In the town, the population was spread out, with 24.9% under the age of 18, 8.0% from 18 to 24, 29.6% from 25 to 44, 21.7% from 45 to 64, and 15.8% who were 65 years of age or older. The median age was 38 years. For every 100 females there were 83.3 males. For every 100 females age 18 and over, there were 82.8 males.

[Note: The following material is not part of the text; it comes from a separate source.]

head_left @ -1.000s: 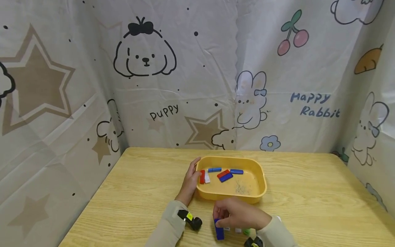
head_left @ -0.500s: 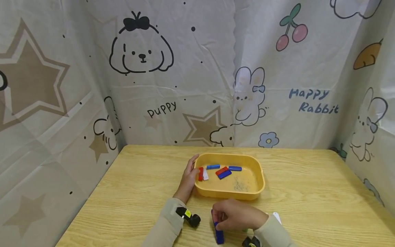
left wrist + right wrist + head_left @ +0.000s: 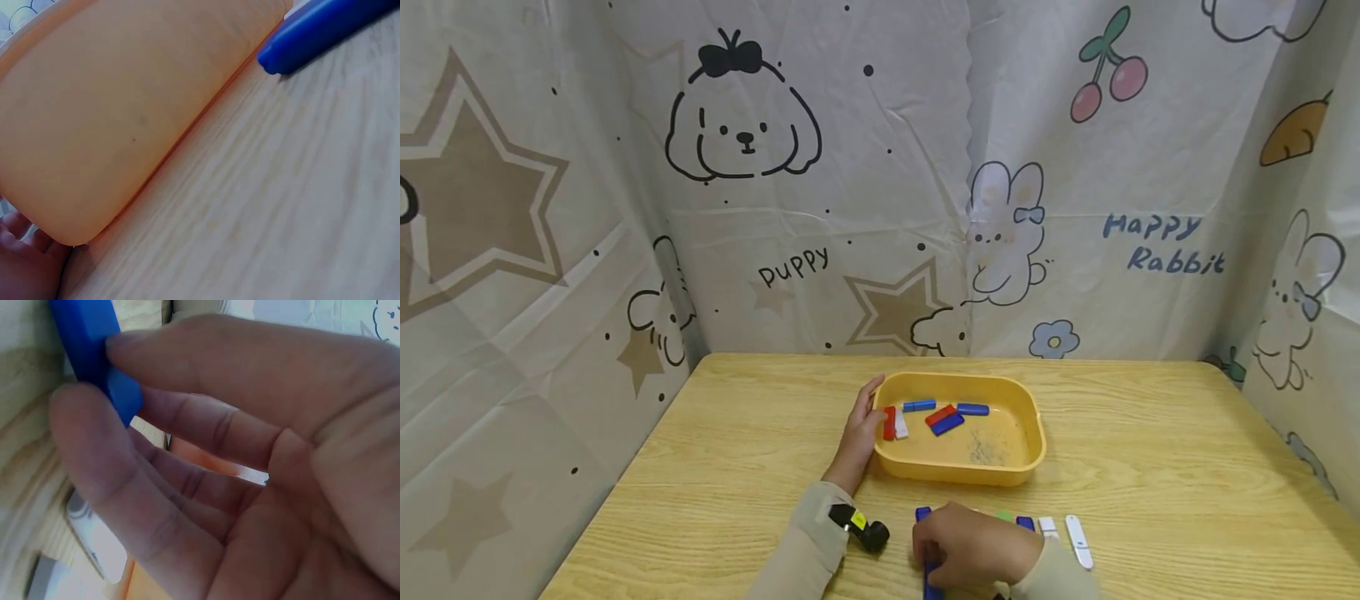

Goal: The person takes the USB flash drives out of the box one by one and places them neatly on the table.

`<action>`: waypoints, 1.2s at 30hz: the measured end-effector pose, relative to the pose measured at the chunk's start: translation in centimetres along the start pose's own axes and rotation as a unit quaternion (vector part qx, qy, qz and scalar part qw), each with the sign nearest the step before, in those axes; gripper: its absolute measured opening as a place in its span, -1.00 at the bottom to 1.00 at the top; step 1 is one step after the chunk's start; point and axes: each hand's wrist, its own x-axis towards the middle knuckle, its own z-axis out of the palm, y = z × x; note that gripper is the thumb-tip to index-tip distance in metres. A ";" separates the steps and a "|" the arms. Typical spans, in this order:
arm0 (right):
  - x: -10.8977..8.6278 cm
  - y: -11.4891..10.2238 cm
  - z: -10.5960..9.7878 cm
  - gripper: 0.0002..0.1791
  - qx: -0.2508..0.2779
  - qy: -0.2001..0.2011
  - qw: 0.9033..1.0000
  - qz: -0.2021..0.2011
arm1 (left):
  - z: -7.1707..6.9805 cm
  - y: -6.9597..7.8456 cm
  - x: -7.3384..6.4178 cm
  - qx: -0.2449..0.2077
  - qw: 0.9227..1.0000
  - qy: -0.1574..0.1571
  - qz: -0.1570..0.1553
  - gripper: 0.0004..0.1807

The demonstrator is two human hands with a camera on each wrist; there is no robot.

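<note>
My left hand (image 3: 856,437) grips the left end of a yellow plastic tray (image 3: 958,473), thumb at the rim and fingers along the outside. In the left wrist view its fingers curl around the tray's lower corner. My right hand (image 3: 973,542) is in front of the tray, low over the table. Its thumb and index finger pinch a blue stick-shaped block (image 3: 94,350), close to the wood. Beyond those fingers a blue end (image 3: 922,512) shows in the head view; the hand covers the middle stretch.
Inside the tray lie red (image 3: 889,423), white (image 3: 901,425) and several blue pieces (image 3: 947,424). To the right of my right hand, a green piece (image 3: 1004,517), a blue piece (image 3: 1026,523), a white piece (image 3: 1048,527) and a longer white stick (image 3: 1079,542) form a row.
The right hand has moved slightly down toward me and stays on the blue block, which is lower against the table. Pieces to its right have come into view. The left hand keeps its place.
</note>
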 end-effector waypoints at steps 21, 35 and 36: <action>0.5 -0.4 1.4 -0.71 -0.076 -0.014 0.995 0.065 | 0.0 -1.3 0.4 0.003 1.000 0.013 -0.004 -0.34; -0.3 -2.4 1.1 -0.64 -0.120 -0.015 0.987 0.106 | 0.1 -0.4 0.2 -0.002 1.000 0.006 -0.009 -0.32; -0.2 -2.5 1.2 -0.64 -0.122 -0.017 0.986 0.108 | 0.1 -0.3 0.2 -0.004 1.000 0.004 -0.010 -0.32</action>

The median income for a household in the town was $27,500, and the median income for a family was $36,771. Males had a median income of $23,688 versus $21,667 for females. The per capita income for the town was $16,226. About 9.3% of families and 13.1% of the population were below the poverty line, including 11.3% of those under age 18 and 13.3% of those age 65 or over.

Historical population
| Census | Pop. | Note | %± |
| 1880 | 117 |  | — |
| 1960 | 978 |  | — |
| 1970 | 988 |  | 1.0% |
| 1980 | 845 |  | −14.5% |
| 1990 | 812 |  | −3.9% |
| 2000 | 979 |  | 20.6% |
| 2010 | 923 |  | −5.7% |
| 2020 | 899 |  | −2.6% |
U.S. Decennial Census

==Notable person==
- Tony Schiavone, AEW and WCW professional wrestling announcer and sports talk show host

==Climate==
The climate in this area is characterized by hot, humid summers and generally mild to cool winters. According to the Köppen Climate Classification system, Craigsville has a humid subtropical climate, abbreviated "Cfa" on climate maps.